In the last year I’ve done a lot of babysitting for families in the neighborhood. I’ve been a camp counselor, I have lots of babysitting experience and I’m CPR certified. However, I am a teenage male. This shouldn’t pose as a problem but believe it or not, it does.
Some time ago, a new client reached out to me over text to see if I could watch her children that night. I agreed and provided a reference who had children of similar ages. My reference said great things about me, but a little while later, I got a text from the client saying that her plans were cancelled and she no longer needed me. I later found out that she assumed I was female and learned my gender from my reference, then decided that I was not to be trusted.
This was my first exposure to blatant sexism. This lady whom I have never met, trusted me to watch her kids based on only the preconceived notion that I was a girl. After finding out that I was not, in fact, female, I suddenly became un-trustworthy.

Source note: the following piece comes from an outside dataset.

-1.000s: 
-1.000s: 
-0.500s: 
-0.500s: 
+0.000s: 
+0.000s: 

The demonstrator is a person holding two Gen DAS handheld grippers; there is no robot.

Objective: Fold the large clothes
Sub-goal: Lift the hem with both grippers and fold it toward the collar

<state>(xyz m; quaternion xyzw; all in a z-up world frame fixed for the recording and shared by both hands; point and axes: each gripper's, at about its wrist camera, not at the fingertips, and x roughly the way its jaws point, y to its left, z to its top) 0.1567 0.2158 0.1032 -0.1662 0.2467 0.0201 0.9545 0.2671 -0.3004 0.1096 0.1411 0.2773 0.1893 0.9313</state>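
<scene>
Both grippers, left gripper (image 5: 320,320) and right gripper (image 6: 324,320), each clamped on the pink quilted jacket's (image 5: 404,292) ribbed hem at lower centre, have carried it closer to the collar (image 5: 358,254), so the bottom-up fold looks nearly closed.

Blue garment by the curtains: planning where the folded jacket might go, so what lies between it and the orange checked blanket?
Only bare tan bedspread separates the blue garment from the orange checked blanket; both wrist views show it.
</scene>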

Besides, why would a boy want to babysit? Taking care of children is for girls, right? Just a couple days ago, I went to pick up two children from aftercare at their elementary school, because their mom couldn’t make it in time. As we were about to leave, a third-grade boy came up to me and asked if I was their babysitter. I responded “yes”, he then said, “I’ve never heard of a boy babysitter, that’s weird.” I didn’t know what to say in that moment, it caught me off guard.